Copy the listing that follows exactly. Its pictures do not belong in the copy.

------------------------------

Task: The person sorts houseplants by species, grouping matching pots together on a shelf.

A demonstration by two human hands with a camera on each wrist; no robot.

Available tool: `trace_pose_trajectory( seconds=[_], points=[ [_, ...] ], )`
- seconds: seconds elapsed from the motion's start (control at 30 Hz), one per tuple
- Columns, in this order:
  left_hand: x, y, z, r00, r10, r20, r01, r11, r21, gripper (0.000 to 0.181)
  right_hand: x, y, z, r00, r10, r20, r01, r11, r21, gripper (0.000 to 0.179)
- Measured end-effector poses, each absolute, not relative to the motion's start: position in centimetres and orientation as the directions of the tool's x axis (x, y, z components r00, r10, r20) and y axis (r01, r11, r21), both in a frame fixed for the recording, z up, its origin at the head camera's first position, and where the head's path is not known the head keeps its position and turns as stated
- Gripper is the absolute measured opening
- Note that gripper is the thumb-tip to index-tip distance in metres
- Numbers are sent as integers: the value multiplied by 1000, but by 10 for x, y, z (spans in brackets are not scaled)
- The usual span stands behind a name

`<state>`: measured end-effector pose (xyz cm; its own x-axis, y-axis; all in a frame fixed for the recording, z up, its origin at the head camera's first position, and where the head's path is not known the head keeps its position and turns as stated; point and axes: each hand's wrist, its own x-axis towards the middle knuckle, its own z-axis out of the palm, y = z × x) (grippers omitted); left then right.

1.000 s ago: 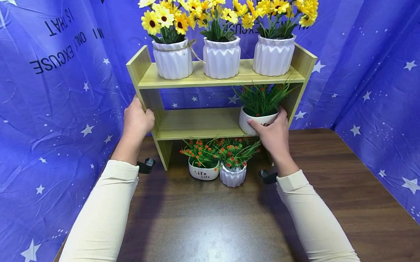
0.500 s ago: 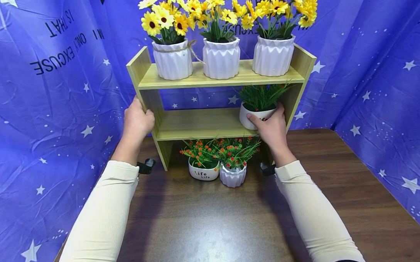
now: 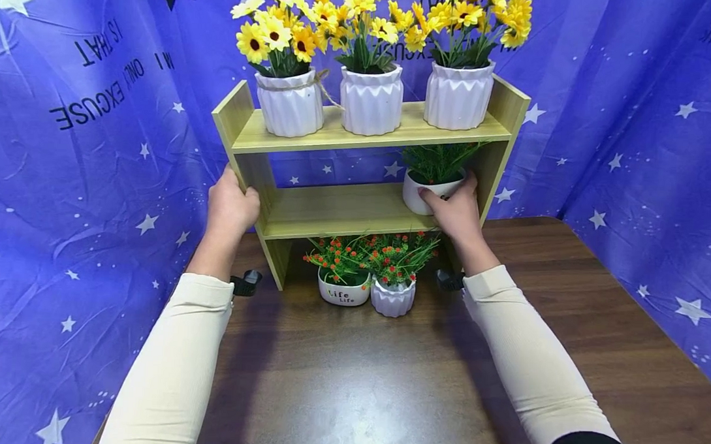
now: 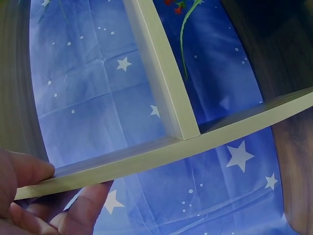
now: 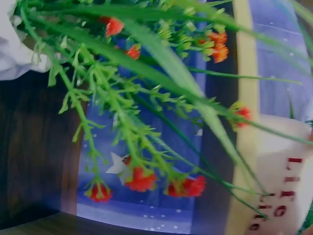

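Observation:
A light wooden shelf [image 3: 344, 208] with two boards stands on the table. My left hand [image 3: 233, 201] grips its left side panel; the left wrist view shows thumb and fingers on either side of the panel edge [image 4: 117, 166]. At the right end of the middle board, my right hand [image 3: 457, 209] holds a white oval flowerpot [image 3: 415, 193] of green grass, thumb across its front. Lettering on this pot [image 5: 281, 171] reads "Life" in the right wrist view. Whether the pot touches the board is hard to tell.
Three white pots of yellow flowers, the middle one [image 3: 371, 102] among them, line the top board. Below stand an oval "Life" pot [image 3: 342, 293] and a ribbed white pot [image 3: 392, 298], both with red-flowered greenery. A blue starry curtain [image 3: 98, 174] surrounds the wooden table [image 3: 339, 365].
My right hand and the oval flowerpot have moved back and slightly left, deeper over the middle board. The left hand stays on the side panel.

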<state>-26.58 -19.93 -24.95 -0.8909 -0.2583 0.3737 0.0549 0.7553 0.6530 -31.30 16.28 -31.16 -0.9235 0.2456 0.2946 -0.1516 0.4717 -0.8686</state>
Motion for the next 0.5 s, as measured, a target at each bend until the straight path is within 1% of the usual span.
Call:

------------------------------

> [Response to the task]:
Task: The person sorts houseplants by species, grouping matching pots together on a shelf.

A demonstration by two human hands with a camera on each wrist; no robot.

Available tool: `trace_pose_trajectory( seconds=[_], points=[ [_, ...] ], )`
- seconds: seconds elapsed from the motion's start (control at 30 Hz), one per tuple
- Columns, in this order:
  left_hand: x, y, z, r00, r10, r20, r01, r11, r21, gripper (0.000 to 0.181)
  right_hand: x, y, z, r00, r10, r20, r01, r11, r21, gripper (0.000 to 0.179)
- Measured end-effector poses, each absolute, not relative to the motion's start: position in centimetres and orientation as the directions of the tool's x axis (x, y, z components r00, r10, r20) and y axis (r01, r11, r21), both in a frame fixed for the recording, z up, its origin at the head camera's first position, and where the head's path is not known the head keeps its position and turns as stated
- Gripper is the absolute measured opening
- Note that gripper is the thumb-tip to index-tip distance in metres
- Numbers are sent as integers: the value multiplied by 1000, but by 10 for x, y, z (spans in brackets are not scaled)
- The usual span stands behind a name

`<state>`: measured end-effector pose (xyz cm; its own x-axis, y-axis; all in a frame fixed for the recording, z up, its origin at the head camera's first position, and where the head's path is not known the head keeps its position and turns as stated; point and axes: each hand's wrist, its own x-axis towards the middle knuckle, its own z-axis out of the palm, y = z × x) (grippers omitted); left then right.

1.000 s ago: 
0.500 s ago: 
now: 
now: 
now: 

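Observation:
A light wooden shelf [image 3: 344, 208] with two boards stands on the table. My left hand [image 3: 233, 201] grips its left side panel; the left wrist view shows thumb and fingers on either side of the panel edge [image 4: 117, 166]. At the right end of the middle board, my right hand [image 3: 457, 209] holds a white oval flowerpot [image 3: 415, 193] of green grass, thumb across its front. Lettering on this pot [image 5: 281, 171] reads "Life" in the right wrist view. Whether the pot touches the board is hard to tell.
Three white pots of yellow flowers, the middle one [image 3: 371, 102] among them, line the top board. Below stand an oval "Life" pot [image 3: 342, 293] and a ribbed white pot [image 3: 392, 298], both with red-flowered greenery. A blue starry curtain [image 3: 98, 174] surrounds the wooden table [image 3: 339, 365].
My right hand and the oval flowerpot have moved back and slightly left, deeper over the middle board. The left hand stays on the side panel.
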
<state>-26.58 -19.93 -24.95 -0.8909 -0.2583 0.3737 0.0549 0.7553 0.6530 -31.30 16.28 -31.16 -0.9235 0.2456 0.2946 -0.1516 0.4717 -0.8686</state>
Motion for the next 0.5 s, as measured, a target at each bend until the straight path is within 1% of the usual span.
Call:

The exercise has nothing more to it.